And… you know… I’ve nothing to report. My occasional Fridays are so low on actual perfume commentary I’m surprised Patty and March haven’t given me the heave-ho. Most of the new left me unengaged or non-plussed. The Costume National Homme was… nice. I’ll try a bit harder. It’s a Ropion creation that charts a journey through the spice route to a sweet amber drydown. It’s truly very pleasant. Though the drydown lacks interest and it’s a little too insistently sweet ‘n’ spicy for me.
So, I got home and looked at my shelves of perfumes and divided them into those that are worn with frequency, those that are in the ‘have to keep’ camp, and those that are surplus to requirements. And the news is, I’m heading to around 30. I feel like I’ve experienced some kind of trascendentally scented colonic treatment.
Meanwhile, the spectacle obsession continues to grow, but that’s altogether another story.
As I’m rambling, I might as well tell you about the scents of my holiday – umbrella pines, iodine, chlorine, mint and lime, dog crap, dried male urine, wafts of restaurant garbage, various eaux de cologne and lemon refreshers, sun tan cream, stale drains, hot concrete, rosemary, lavender, oleander (I didn’t know this had perfume), datura, sweat, cool nights, bright light, hot skin, tuna, olive oil (grass-like), coffee, coconut pastries.
And here’s Portugal’s recessionary evidence. Even in the country’s equivalent of Orange County, $10 million homes half-built and abandoned to graffiti, largely of the misshapen penis variety. The graffiti, not the homes. Though there was a heartfelt message to a missing lover. Perhaps those misshapen penises were saying something profound that I didn’t quite follow.

August 05, 2010
Vanity post, I’m afraid. If I could’ve been writing this on Friday evening, I would’ve had plenty to say, as I’m about to spend the day in London, sniffing all the latest scented whatnots and schlepping around for my other latest obsession – the spectacle of spectacles.

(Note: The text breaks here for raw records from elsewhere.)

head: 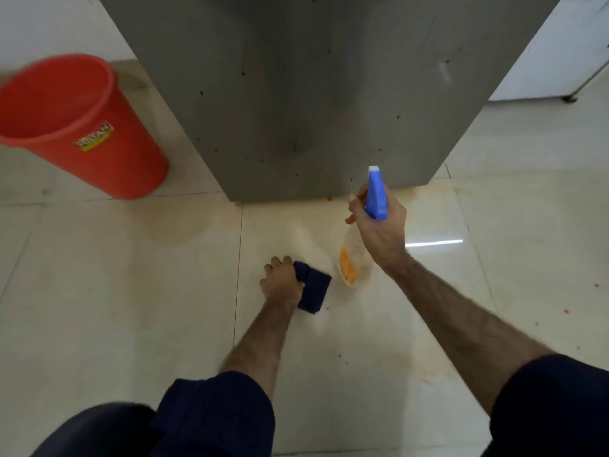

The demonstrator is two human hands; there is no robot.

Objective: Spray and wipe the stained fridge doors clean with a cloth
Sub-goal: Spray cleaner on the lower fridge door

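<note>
Near centre, left hand (282, 282) grips a dark blue cloth (312, 291), fingers curled round it, low over the tile floor (99, 291). Right hand (379, 225) wraps the neck of a spray bottle (357, 258) w/ blue trigger head, nozzle toward the grey fridge door (296, 110), speckled w/ dark spots. Far left, a red bucket (79, 127) stands beside the fridge. Orange smears mark floor near door base.
</note>
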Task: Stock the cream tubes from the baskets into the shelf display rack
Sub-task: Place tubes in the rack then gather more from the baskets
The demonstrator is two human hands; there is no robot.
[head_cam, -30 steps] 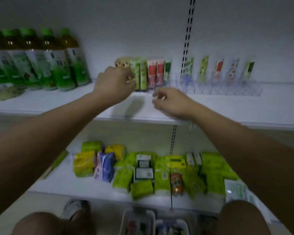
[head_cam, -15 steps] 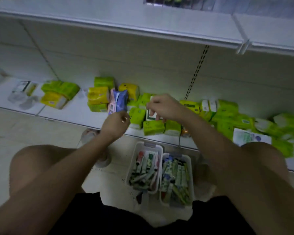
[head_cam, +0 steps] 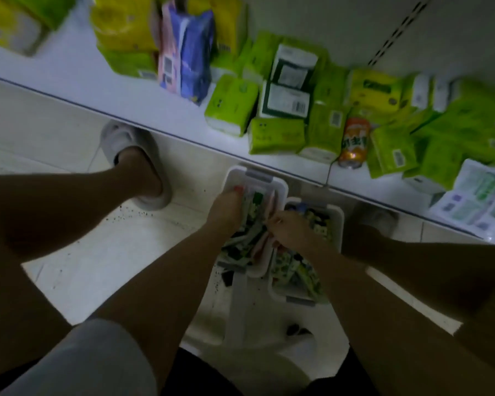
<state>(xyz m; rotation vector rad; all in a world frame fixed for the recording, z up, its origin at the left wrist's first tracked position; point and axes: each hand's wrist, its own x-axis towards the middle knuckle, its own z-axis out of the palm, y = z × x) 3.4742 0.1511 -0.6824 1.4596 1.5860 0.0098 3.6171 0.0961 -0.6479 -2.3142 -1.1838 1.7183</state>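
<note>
White plastic baskets: two baskets are set side by side on the floor below the bottom shelf (head_cam: 155, 121), the left basket (head_cam: 280, 187) and the right basket (head_cam: 335, 214) touching or nearly so; both are filled with loosely piled cream tubes (head_cam: 295, 271).
Left hand: the left hand (head_cam: 226, 208) is reached down into the left basket, fingers lowered among the tubes; whether a tube is clamped cannot be told, since the fingertips are hidden (the picture is dim and blurred).
Right hand: the right hand (head_cam: 287, 228) is curled over the shared rim between the baskets, seemingly pinching at a tube, though the hold cannot be confirmed.
Display rack: no rack is in view; it is judged to lie above the frame, so each tube must be carried upward.
Risk, tangled pile: because tubes are heaped crosswise, neighbours may be dragged out and dropped onto the floor when one is lifted.
Risk, weak pinch: a slick tube taken by its end may be let slip on the way up.
Risk, baskets: a light basket may be tipped or shoved if its rim is leaned on.
Risk, shelf goods: green tissue packs (head_cam: 276, 135) and an orange can (head_cam: 354, 142) lie near the shelf edge (directly above the baskets) and could be knocked down by a rising forearm.
</note>
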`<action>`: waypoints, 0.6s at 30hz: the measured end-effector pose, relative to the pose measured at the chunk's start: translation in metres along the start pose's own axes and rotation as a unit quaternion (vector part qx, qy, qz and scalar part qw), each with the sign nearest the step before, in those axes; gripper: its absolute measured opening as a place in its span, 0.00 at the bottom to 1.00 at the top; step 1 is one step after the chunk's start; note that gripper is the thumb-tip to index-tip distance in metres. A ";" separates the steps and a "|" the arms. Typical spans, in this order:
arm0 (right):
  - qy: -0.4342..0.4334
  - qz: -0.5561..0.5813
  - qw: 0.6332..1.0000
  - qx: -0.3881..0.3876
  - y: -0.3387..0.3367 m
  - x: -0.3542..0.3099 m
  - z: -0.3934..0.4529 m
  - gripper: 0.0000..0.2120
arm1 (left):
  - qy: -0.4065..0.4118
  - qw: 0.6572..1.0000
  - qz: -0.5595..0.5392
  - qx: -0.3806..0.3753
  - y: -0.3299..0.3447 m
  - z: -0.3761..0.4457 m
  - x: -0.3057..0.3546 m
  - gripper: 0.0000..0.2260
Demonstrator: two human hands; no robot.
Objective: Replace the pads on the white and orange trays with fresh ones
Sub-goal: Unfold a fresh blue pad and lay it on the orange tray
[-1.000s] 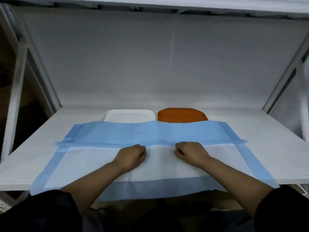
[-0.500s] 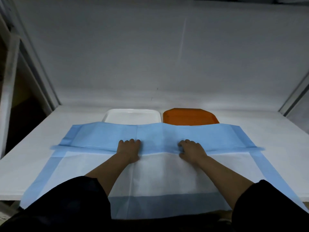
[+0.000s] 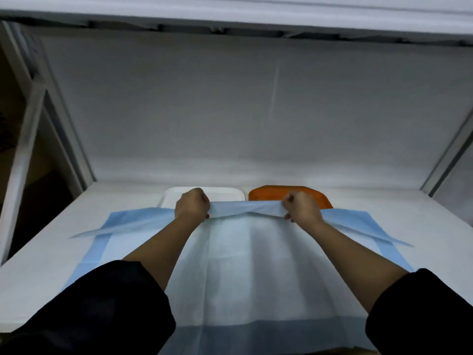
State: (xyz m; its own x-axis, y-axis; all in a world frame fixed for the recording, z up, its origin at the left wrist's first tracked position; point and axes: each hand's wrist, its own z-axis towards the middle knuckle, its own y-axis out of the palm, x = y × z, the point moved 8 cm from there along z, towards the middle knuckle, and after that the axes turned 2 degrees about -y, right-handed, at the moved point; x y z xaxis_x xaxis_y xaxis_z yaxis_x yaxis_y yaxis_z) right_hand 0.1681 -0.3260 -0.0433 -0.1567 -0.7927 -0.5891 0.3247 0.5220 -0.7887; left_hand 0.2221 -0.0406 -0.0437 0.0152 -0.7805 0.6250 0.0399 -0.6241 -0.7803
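1. A white counter point(image 3: 38, 283) spans the lower half of the view, from 9 o'clock to 3 o'clock.
2. A pale back wall point(image 3: 230, 111) rises behind it at 12 o'clock.
3. A white overhead shelf point(image 3: 230, 8) runs along the top.
4. Slanted metal frame posts point(image 3: 69, 139) stand at 10 and 2 o'clock.

A large blue-bordered white pad point(image 3: 245, 265) lies spread across the frame's centre, its far edge lifted and bunched before the white tray point(image 3: 225, 194) and orange tray point(image 3: 276, 192), side by side.
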 end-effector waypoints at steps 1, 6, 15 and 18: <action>0.015 0.042 0.999 0.019 -0.005 -0.002 0.007 0.10 | -0.003 0.999 -0.036 0.019 -0.007 0.006 0.005 0.07; 0.020 0.111 0.988 0.104 -0.029 -0.019 0.040 0.09 | 0.049 0.990 -0.092 0.096 -0.030 0.037 0.033 0.06; -0.102 0.017 0.995 -0.016 0.017 -0.041 0.104 0.28 | 0.234 0.960 0.153 0.028 0.020 0.073 0.057 0.37; -0.118 -0.045 0.989 -0.083 0.046 -0.037 0.102 0.37 | 0.233 0.947 0.223 -0.011 0.042 0.076 0.045 0.39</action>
State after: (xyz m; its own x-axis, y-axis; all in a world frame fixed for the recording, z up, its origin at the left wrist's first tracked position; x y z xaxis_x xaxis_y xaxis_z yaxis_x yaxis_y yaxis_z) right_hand 0.2837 -0.3042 -0.0400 0.0496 -0.8798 -0.4727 0.1584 0.4742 -0.8660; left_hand 0.3007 -0.0988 -0.0470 -0.4164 -0.8950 0.1599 0.1131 -0.2255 -0.9677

I’m terribly tired of my letterbox frames. Once upon a time these were new. Now they’re everywhere, including on Tea Party Palin. Time to move on.
I’ve decided to go for two pairs. The first – well, I’ve got em already. Here’s a rather naughty snap of me wearing em.

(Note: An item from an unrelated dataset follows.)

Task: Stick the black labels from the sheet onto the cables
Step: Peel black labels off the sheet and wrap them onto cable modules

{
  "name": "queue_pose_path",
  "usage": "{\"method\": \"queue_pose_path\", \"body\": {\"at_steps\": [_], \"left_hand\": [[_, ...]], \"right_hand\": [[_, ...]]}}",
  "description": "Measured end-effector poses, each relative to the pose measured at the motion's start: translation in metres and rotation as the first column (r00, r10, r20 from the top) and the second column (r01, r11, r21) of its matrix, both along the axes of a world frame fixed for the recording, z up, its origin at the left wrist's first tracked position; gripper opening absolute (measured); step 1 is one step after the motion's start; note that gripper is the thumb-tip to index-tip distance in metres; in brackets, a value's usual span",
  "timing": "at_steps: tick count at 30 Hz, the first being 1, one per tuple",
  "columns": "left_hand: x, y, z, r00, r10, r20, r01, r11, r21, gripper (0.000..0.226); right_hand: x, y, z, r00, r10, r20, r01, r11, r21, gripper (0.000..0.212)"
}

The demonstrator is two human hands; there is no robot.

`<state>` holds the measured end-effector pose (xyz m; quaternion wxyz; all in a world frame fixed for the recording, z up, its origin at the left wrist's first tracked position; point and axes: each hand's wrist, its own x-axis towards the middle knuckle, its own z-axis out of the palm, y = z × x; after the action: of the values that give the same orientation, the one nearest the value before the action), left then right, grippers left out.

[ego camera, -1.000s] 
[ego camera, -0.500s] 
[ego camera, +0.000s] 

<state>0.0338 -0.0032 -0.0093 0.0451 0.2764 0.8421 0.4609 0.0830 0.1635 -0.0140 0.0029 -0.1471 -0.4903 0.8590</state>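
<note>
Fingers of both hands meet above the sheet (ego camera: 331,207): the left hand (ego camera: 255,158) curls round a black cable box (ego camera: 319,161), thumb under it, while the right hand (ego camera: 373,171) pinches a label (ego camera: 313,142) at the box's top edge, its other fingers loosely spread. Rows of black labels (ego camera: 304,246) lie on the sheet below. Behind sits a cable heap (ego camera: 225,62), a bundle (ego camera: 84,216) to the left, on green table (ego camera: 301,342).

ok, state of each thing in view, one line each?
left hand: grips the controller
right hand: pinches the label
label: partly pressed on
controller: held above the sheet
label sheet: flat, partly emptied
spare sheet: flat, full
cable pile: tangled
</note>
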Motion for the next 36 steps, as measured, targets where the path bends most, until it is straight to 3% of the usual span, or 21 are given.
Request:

Yes, I am driving. It was slow traffic though. That isn’t a green blur out the rear window I can assure you.
I tried these on a couple of weeks ago. And liked them a lot. You know (if you wear glasses) that trying for new frames is hard work. First of all, I’m blind as a bat so only can get a vague impression of how I look in them. Second, most pairs make me shudder for some entirely unknown reason. I’ve got an oval face, which is supposedly just about right for most styles, but lots turn me into the monobrow king, the brain-fried nerd, the pervert who all the local kids have been warned about, or the ageing hipster. I don’t know which is worse. These puppies – well they just felt right. Slightly oversized, but not too much. Tortoiseshell. Simple really.
Tomorrow – Cutler and Gross. I remember going there a long time ago, when my disposable income seemed, well, a little less than it is now (I’m not exactly bling anyway, lemme tell you). I’ll see if anything rings my bell from their main and vintage ranges. And I’ll also be popping to Nicolai and the Haute Parfumerie in Harrods. Any sniffing recommendations that might have passed me by? Most things do these days. Please let me know what I simply must seek out, there or in Liberty or Les Senteurs.

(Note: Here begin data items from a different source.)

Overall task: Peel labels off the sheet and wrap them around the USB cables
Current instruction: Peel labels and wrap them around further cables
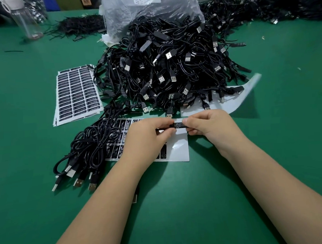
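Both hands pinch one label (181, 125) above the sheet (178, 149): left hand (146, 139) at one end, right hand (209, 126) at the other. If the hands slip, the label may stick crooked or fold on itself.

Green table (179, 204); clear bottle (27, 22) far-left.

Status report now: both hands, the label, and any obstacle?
Left hand and right hand both pinch one label. Label held above the sheet. Nothing in the way.
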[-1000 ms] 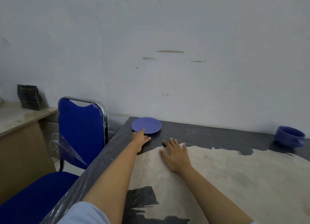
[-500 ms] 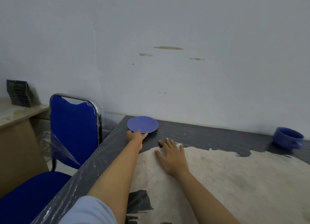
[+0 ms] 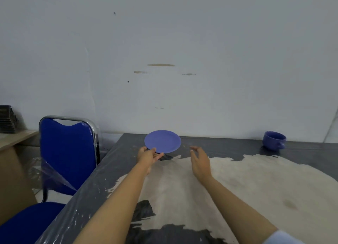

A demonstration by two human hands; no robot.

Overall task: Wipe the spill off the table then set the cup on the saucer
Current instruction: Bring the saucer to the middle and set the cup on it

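Note:
My left hand (image 3: 149,155) grips the near edge of a blue saucer (image 3: 162,141) and holds it tilted above the far left part of the table (image 3: 228,147). My right hand (image 3: 200,158) hovers just right of the saucer, fingers apart, holding nothing. A blue cup (image 3: 274,140) stands at the far right of the table near the wall, well apart from both hands. A wide pale worn patch (image 3: 228,185) covers much of the dark tabletop; I cannot tell a spill apart from it.
A blue chair with a chrome frame (image 3: 67,152) stands close against the table's left edge. Further left is a wooden desk (image 3: 12,139) with a dark stack (image 3: 7,119) on it. A pale wall runs right behind the table.
My left hand has taken hold of the saucer and lifted it off the table. My right hand has risen from flat on the tabletop and now hovers beside it.

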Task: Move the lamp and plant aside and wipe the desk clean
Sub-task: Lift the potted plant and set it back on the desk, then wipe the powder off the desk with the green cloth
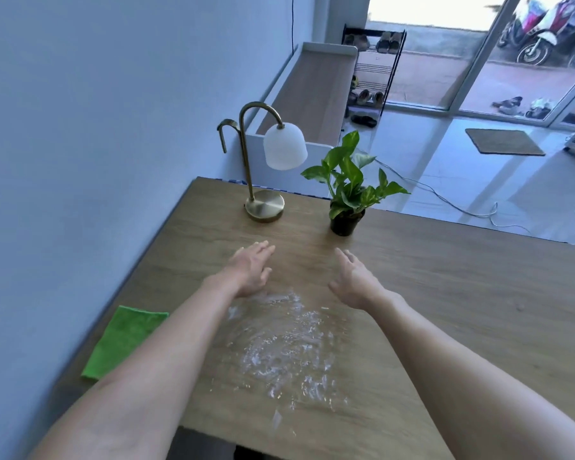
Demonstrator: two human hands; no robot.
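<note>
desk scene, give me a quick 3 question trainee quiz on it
1. True or false: the left hand is holding the green cloth.
2. Which stands nearer the wall: the gold lamp or the potted plant?
3. What lies on the desk between the forearms?

Key:
1. False; both it and the right hand are open and empty.
2. The gold lamp.
3. A white powdery smear.

Both empty hands, left (251,270) and right (354,282), are held open over the counter (462,293) between a white smear (279,346) and the far-edge lamp (266,164) and plant (347,190).
</note>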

Anyway, Cutler and Gross have stiff competition. I went to the best optometrist (how are they different to opticians, except for the route the word takes to its end?) in Cambridge (England, not Mass., darlings) which is 45 minutes away from my wee country abode. And I steered clear of these horny beauties to begin with because I thought, ‘Nope, they ain’t gonna work.’ But man, I loved em. They had all these gay German architect numbers everywhere, and some of em made me look like a pretty nice gay German architect (and so so light – featherweight – I think the brand was Mykita), but it was the pair next door by another company that held my attention. Horn rims. I never knew. But be honest. Am I self-deluding?
They’re, of course, the most £££ in the store. No surprises there. And they’re dark walnut in colour, not black. A bigger picture does them (though not me!) more justice. My pronounced chin is due to too much laughing from the wonderful assistant in the store – a woman who took my pic in profile too – mugshot style. I was of course being a little silly. The other photos. Well, in the light of post-exploratory reality, they ain’t no cop.
So honestly. Your thoughts. To horn rim, or not horn rim. That is the question.
And perfumes. Always perfumes, you people.
July 23, 2010
…this post was called ‘Today’ but the storm led to a power cut and I lost all my scribble.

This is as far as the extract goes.